La gentiane asclépiade a ouvert le bal. Elle offrait sa parure à qui veut la voir dans ce bas-fond austère où les fleurs se sont envolées avec l’été comme si elles voulaient se distinguer du vert dominateur ou comme si paraître lui permettait exister. L’épilobe de saint Antoine exploitait les clairières avec la menthe à feuilles longues au milieu d’une densité d’épicéa propre aux versants ombragés. J’en ai ramassé quelques brins (de menthe) pour expérimenter une recette de compote à la pêche.
Epilobe à feuilles étroites, Epilobium angustifolium L., l’ami des prostates.
La montée a commencé. J’avais décidé d’en découdre avec les dénivelés. J’ai grimpé aveugle aux beautés de l’environnement. Le chant du pouillot de Bonelli est venu me tirer de ma torpeur puis j’ai continué mon ascension autiste. C’est en arrivant dans la combe d’Oldenegg que j’ai ouvert mon esprit. Des gentianes ciliées s’épanouissait dans les prairies d’altitude. Je voyais le mur que j’avais décidé de monter dans une frénésie physique.
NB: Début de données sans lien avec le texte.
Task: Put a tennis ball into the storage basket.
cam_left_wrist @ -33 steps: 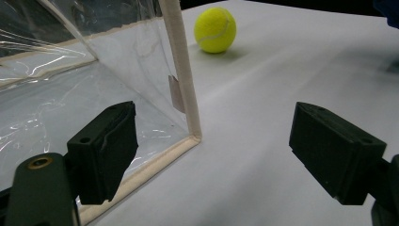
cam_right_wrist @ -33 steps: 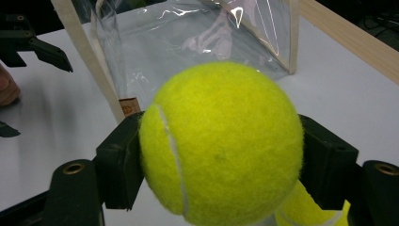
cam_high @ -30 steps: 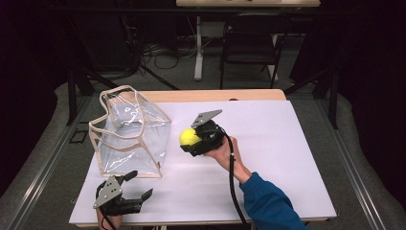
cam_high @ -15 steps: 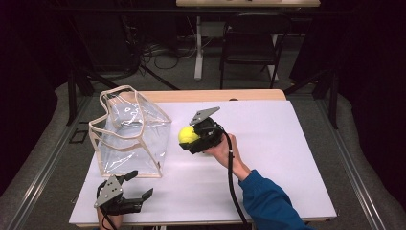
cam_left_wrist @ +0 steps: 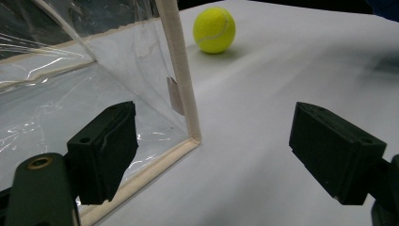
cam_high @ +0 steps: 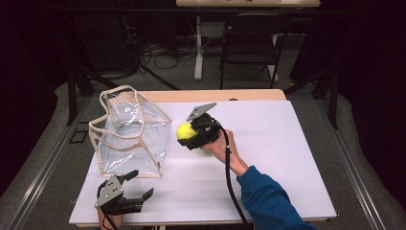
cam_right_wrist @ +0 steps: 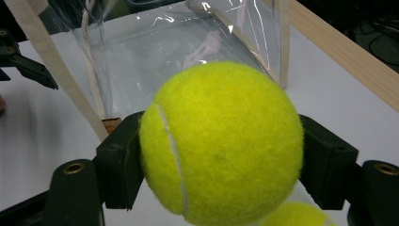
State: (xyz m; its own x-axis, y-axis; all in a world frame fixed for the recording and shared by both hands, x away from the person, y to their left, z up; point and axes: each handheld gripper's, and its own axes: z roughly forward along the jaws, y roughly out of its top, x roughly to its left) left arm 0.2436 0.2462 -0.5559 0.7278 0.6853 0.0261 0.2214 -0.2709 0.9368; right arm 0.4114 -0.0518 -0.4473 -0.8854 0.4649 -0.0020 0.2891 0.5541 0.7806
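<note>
A clear plastic bag (cam_high: pixel 129 132) with beige trim stands open-topped on the left of the white table (cam_high: pixel 287 158). My right gripper (cam_high: pixel 187 132) is shut on a yellow tennis ball (cam_high: pixel 185 131), held above the table just right of the bag; in the right gripper view the ball (cam_right_wrist: pixel 221 141) sits between both jaws with the bag's wall (cam_right_wrist: pixel 188 47) behind it. A second tennis ball (cam_left_wrist: pixel 214 29) rests on the table below it, its top edge (cam_right_wrist: pixel 294 214) peeking in. My left gripper (cam_high: pixel 143 183) is open near the front edge, facing the bag's corner seam (cam_left_wrist: pixel 181 80).
The table's wooden far edge (cam_high: pixel 215 95) runs behind the bag. A chair (cam_high: pixel 251 43) and a desk leg (cam_high: pixel 197 48) stand on the floor beyond. The person's blue sleeve (cam_high: pixel 268 201) crosses the front middle of the table.
My right gripper has carried the tennis ball slightly left and up, closer to the bag. The left gripper has hardly moved.
</note>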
La gentiane ciliée, Gentianopsis ciliata (L.) Ma
Dans ces moments, je pense souvent à ceux qui fuient leur pays poussé par la misère et la peur et qui affrontent ces massifs avec leur volonté de vivre comme unique détermination. Nous marchons pour le plaisir, c’est un luxe immense que nous nous offrons. Je continue sur un chemin plat qui nous conduit au pied de la montagne. La grimpe commence. Mes seuls arrêts ont été pour une scabieuse luisante et une des plus belles estampes de fin d’été, les anthocyanes des feuilles de myrtilles. Je suis resté quelques minutes dans ce tableau impressionniste assis sur une forêt centenaire de saules nains et rampants.
La scabieuse luisante, Scabiosa lucida Vill.
La myrtille automnale
La deuxième partie de l’ascension était rocailleuse et le contraste saisissant entre la douceur des pelouses dans le pays des marmottes et l’aridité des éboulis d’altitude. La saxifrage des ruisseaux ou à feuilles opposées a bien tenté d’embellir ces zones minérales avec son compagnon, le céraiste à larges feuilles mais la pierre est plus forte dans ces hauteurs. Une dernière escarmouche du végétal est venu de la campanule du mont Cenis.
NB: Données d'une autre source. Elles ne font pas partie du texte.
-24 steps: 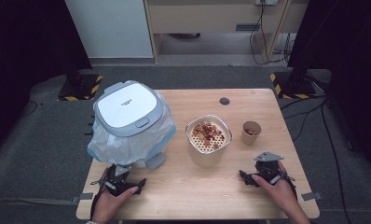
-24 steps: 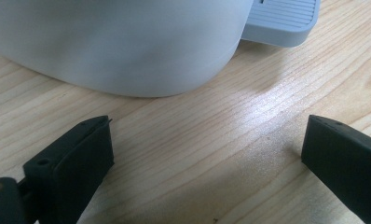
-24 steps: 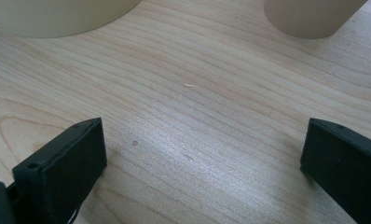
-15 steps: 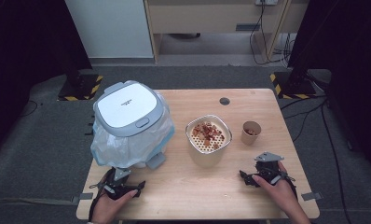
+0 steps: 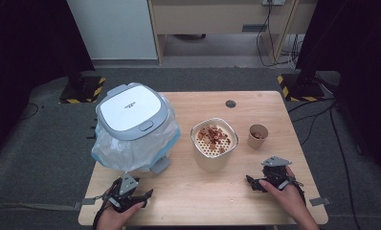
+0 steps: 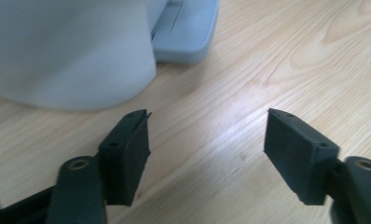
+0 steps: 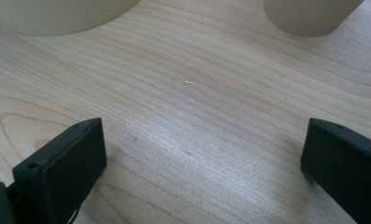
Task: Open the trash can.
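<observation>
My left gripper (image 5: 130,188) rests near the table's front left corner, held by a hand. In the left gripper view it (image 6: 207,116) stands open over bare wood with nothing between its jaws. A white-lidded bin (image 5: 132,112) lined with a clear plastic bag (image 6: 67,51) stands just beyond it, its grey foot pedal (image 6: 186,32) facing me. My right gripper (image 5: 270,173) sits at the front right, also in a hand. It (image 7: 204,123) is open wide and empty, pointing at the gap between the strainer bowl (image 7: 58,16) and the paper cup (image 7: 309,16).
The cream strainer bowl (image 5: 214,143) holds reddish-brown food scraps at the table's middle. The small paper cup (image 5: 258,135) stands to its right. A dark cable hole (image 5: 230,103) lies near the wooden table's (image 5: 198,201) far edge. Black stands and cables surround the table on the floor.
</observation>
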The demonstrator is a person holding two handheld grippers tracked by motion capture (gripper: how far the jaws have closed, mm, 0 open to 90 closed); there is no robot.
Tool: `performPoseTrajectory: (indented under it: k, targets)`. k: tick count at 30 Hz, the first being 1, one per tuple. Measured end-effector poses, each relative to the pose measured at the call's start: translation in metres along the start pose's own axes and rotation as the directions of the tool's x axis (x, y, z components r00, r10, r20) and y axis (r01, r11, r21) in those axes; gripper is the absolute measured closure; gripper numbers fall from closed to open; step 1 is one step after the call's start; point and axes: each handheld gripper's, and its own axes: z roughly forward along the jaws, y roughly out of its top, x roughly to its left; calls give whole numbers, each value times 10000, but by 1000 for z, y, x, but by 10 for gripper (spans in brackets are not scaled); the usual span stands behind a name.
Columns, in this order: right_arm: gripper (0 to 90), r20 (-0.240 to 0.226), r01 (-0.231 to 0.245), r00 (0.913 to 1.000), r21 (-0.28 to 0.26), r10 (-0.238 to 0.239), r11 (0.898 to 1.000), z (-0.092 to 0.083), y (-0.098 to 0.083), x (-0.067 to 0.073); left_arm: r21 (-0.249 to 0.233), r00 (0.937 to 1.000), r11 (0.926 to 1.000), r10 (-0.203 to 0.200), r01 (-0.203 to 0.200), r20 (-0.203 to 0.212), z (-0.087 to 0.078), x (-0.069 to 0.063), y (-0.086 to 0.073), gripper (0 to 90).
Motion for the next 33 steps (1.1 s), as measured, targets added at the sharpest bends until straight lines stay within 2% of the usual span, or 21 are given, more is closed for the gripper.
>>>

Campanule du Mont Cenis, Campanula cenisia L.
Le saxifrage des ruisseaux, Saxifraga aizoides L.,
Le saxifrage à feuilles opposées, Saxifraga oppositifolia L.
Les dénivelés raides ont continué puis au col, le glacier. Le vent frais soufflé là-haut et augurait que la dernière grimpette serait fraîche. Au-delà de 3000 mètres, c’est un autre monde, j’imagine à 5000. Sur le toit des Diablerets, comme sur tout autre montagne au sommet, on se recueille et on écoute le temps.
Cette montagne était belle et le panorama évidemment magnifique et pourtant…du bas jusqu’en haut, on a l’impression d’être sur une montagne artificialisée, des câbles par ci, des tuyaux par-là, des mâts de neiges artificiels, des engins, des canalisations. Les alpes sont domptées. Les chalets envahissent les vallées puis arrivent les aménagements pour les amateurs de neige. Les hélicoptères passaient et repassaient, la télécabine s’entendait de loin, des chenillards circulaient sur le glacier. Où étaient le silence des sommets… je suis redescendu légèrement irrité par tant de spoliations uniquement pour réjouir éphémèrement les férus de glisse. Le pilote des montagnes, le faucon pèlerin a fait de la voltige, une gentiane de Bavière exposaient ostentatoirement son bleu indécent dans une combe à neige, les marmottes, obèses, grasses, pataudes se défilaient ou sifflaient devant l’étranger.
La gentiane de bavière, Gentiana bavarica L.
En bas de cette immense combe, j’ai emprunté le sentier qui suit l’Oldebach. Il était là le plus bel endroit du massif, plus de pylônes ou autres bazars mécaniques. Une lumière de fin de soirée, chaleureuse, inondait une prairie au pied des éboulis rocheux. Il y avait une belle diversité de milieu avec le ruisseau, les pelouses et les escarpements. J’étais bien. Je me suis à demi-assoupi devant cette scène crépusculaire. Des aulnes blanchâtres formaient une colonie au-dessus de la limite de la forêt que je n’avais pas remarqué à l’aller, hagard ou seules mes pieds restaient déterminés. J’étais heureux de ma journée.